Compared to column-based RNA extraction kits, the TRIzol^® method used in this protocol is cost-effective and yields high-quality RNA, especially from lipid-rich or fibrous tissues. Commercial RNA isolation kits are also widely used for their convenience and compatibility with various sample types, making them a popular choice for many laboratories. While column kits offer convenience and speed, TRIzol^® provides greater flexibility in sample input and often higher RNA yields. For reverse transcription, this protocol uses a traditional enzyme-based approach, which is more customizable than one-step RT-PCR kits. Although one-step kits reduce handling time, they lack the flexibility of primer choice and reaction optimization. This protocol strikes a balance between cost, efficiency, and control, making it suitable for a wide range of research needs.

Applications

This RNA isolation and reverse transcription protocol is widely applicable in gene expression studies, including RT-PCR, qPCR, RNA sequencing, and transcriptome profiling. It supports research in developmental biology, cancer biology, neuroscience, and virology, where accurate RNA quantification is essential. The protocol is also suitable for validating gene knockdown or overexpression experiments and detecting viral RNA in infected cells. Its compatibility with various sample types, including cultured cells and tissues, makes it a versatile tool in both basic and applied molecular biology research.
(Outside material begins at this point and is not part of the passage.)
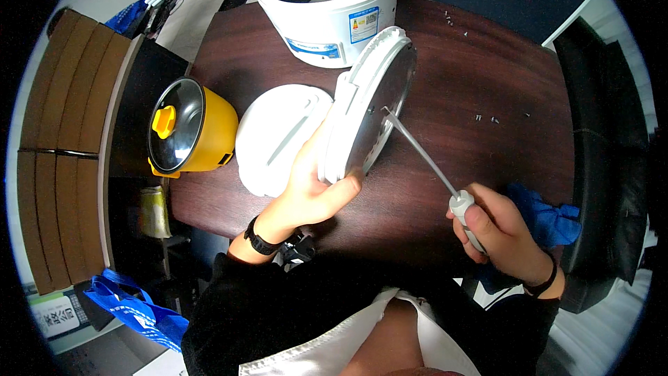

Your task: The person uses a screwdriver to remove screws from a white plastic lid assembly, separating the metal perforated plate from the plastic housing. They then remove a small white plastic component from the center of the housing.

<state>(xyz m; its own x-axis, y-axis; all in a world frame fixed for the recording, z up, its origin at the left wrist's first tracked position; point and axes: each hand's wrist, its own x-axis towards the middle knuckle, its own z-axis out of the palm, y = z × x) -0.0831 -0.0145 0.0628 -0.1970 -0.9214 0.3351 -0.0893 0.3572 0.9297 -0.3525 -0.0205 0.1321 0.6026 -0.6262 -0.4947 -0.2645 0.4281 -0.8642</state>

The resulting cDNA can be archived and reused, enhancing experimental reproducibility. Additionally, this protocol can be used for cDNA library construction, enabling comprehensive gene expression and sequencing studies.

Limitations

While effective, this protocol has some limitations. The TRIzol^® method involves hazardous chemicals like phenol and chloroform, requiring careful handling and proper waste disposal. RNA yield and purity can vary depending on sample type and user technique. Over-drying RNA pellets or incomplete DNase treatment may compromise downstream applications. Additionally, the protocol is time-intensive compared to automated or kit-based methods. Reverse transcription efficiency can be affected by RNA integrity and primer selection. Therefore, rigorous quality control steps, including thorough RNA purification to remove contaminants and ensure high-quality RNA for downstream applications, as well as RNA quantification and integrity assessment, are essential to ensure reliable results.

Troubleshooting

Common issues in RNA isolation and reverse transcription include low RNA yield, degraded RNA, and poor cDNA synthesis. If RNA yield is low, ensure complete lysis and homogenization, and verify reagent freshness. Degraded RNA often results from RNase contamination; use RNase-free consumables and work quickly on ice. If genomic DNA contamination persists, increase DNase treatment time or concentration. For poor cDNA yield, check RNA integrity and primer quality. If you encounter issues with cDNA synthesis or low RNA yield, assess RNA integrity to ensure the RNA is suitable for downstream applications. Avoid over-drying RNA pellets, as this can hinder resuspension. Always validate RNA concentration and purity using spectrophotometry or fluorometry before proceeding to reverse transcription.